Au Togo, la dégradation de la liberté d’expression ne se limite plus aux rapports d’organisations non gouvernementales ou aux communiqués officiels. Elle est désormais palpable au quotidien, dans les rues de Lomé, où la simple distribution d’un journal est devenue une activité risquée. En exerçant une pression directe sur les vendeurs à la criée, le régime de Faure Gnassingbé inaugure une phase alarmante : celle d’une entrave systématique et opérationnelle à l’information indépendante.

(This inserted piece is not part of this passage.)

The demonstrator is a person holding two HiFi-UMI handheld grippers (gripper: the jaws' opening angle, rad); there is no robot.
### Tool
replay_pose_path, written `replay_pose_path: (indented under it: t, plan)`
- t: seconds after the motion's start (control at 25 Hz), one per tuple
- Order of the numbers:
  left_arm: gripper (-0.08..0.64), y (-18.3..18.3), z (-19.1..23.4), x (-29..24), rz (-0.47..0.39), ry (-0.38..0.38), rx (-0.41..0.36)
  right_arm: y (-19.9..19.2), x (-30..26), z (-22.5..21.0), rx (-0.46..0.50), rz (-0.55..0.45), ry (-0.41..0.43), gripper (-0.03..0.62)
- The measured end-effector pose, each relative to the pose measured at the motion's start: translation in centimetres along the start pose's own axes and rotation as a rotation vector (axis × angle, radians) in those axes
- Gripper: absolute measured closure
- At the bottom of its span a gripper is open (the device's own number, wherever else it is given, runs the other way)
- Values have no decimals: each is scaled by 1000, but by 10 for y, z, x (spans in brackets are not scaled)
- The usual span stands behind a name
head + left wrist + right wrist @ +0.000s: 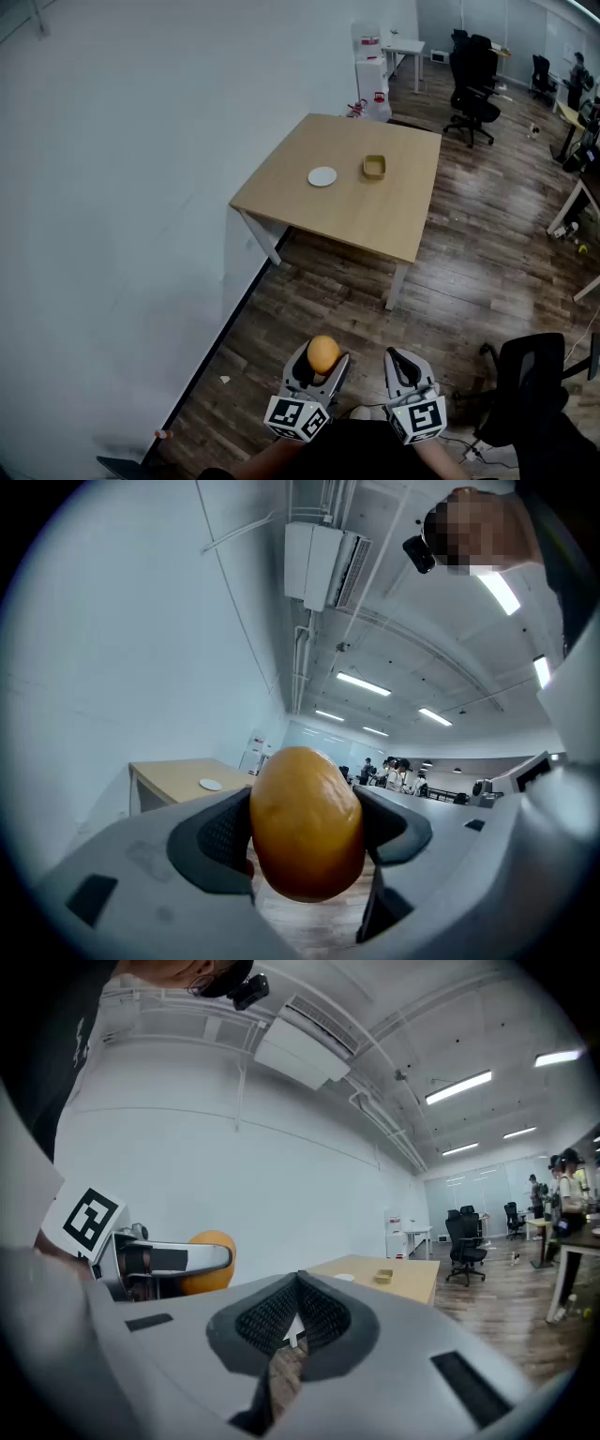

La chasse aux vendeurs : une nouvelle forme de répression
Par le passé, le contrôle des médias au Togo s’opérait principalement par des mécanismes institutionnels : convocations, suspensions temporaires de publications, retraits de cartes de presse ou menaces de poursuites pour diffamation. Bien que ces méthodes aient contraint de nombreuses rédactions à l’autocensure, elles n’ont pas réussi à éteindre la soif d’information d’une population de plus en plus critique face à la gouvernance.
L’arrestation récente de distributeurs et de vendeurs de journaux indépendants dans la capitale marque un virage stratégique. En ciblant le maillon le plus précaire de la chaîne d’information – des travailleurs dont la subsistance dépend de la vente au numéro –, les autorités ne cherchent plus seulement à censurer un contenu spécifique. Elles visent à rompre le lien direct entre les publications et leurs lecteurs.
Cette offensive contre la distribution s’inscrit dans une logique de répression économique et sécuritaire. L’objectif est limpide : instiller la peur chez les revendeurs afin qu’ils refusent de proposer des titres d’opposition ou d’investigation. Cela crée un blocus commercial insidieux mais dévastateur pour des entreprises de presse déjà fragiles financièrement.
La HARC : entre régulation et bras armé du pouvoir
Au cœur de ce dispositif, la Haute Autorité de Régulation de la Communication (HARC), une institution placée sous l’autorité de Faure Gnassingbé, fait face à des critiques de plus en plus vives émanant des syndicats et du Patronat de la Presse Togolaise (PPT). Officiellement chargée de garantir la liberté d’expression et l’équilibre du paysage médiatique, du papier au numérique, la HARC est perçue par une grande partie de la profession comme un outil d’alignement éditorial.
Sous des prétextes de « salubrité publique », d’« assainissement du secteur » ou de lutte contre la désinformation, les sanctions frappent de manière disproportionnée les médias qui osent questionner la gouvernance, les affaires économiques ou la gestion politique du pays. Pendant ce temps, la presse qui relaie le discours officiel bénéficie d’une clémence constante. Cette politique de deux poids, deux mesures a progressivement vidé le débat public de sa substance, transformant le paysage médiatique officiel en un reflet déformé de la réalité togolaise.
La démocratie togolaise face à la contraction
Alors que le discours officiel met en avant la modernisation des institutions et l’attractivité économique du pays, la répression désormais ouverte contre les acteurs des médias rappelle la réalité d’un espace démocratique en constante régression. La liberté de la presse n’est pas un simple privilège accordé aux journalistes, mais un droit fondamental et inaliénable pour tous les citoyens.
En étouffant les rares espaces de contradiction et en pourchassant ceux qui assurent la diffusion de l’information écrite, le pouvoir togolais opte pour une quiétude artificielle. Cependant, en asphyxiant l’information indépendante, il ne supprime pas les tensions sociales et politiques existantes ; il prive simplement la société des canaux légitimes et nécessaires à leur expression pacifique.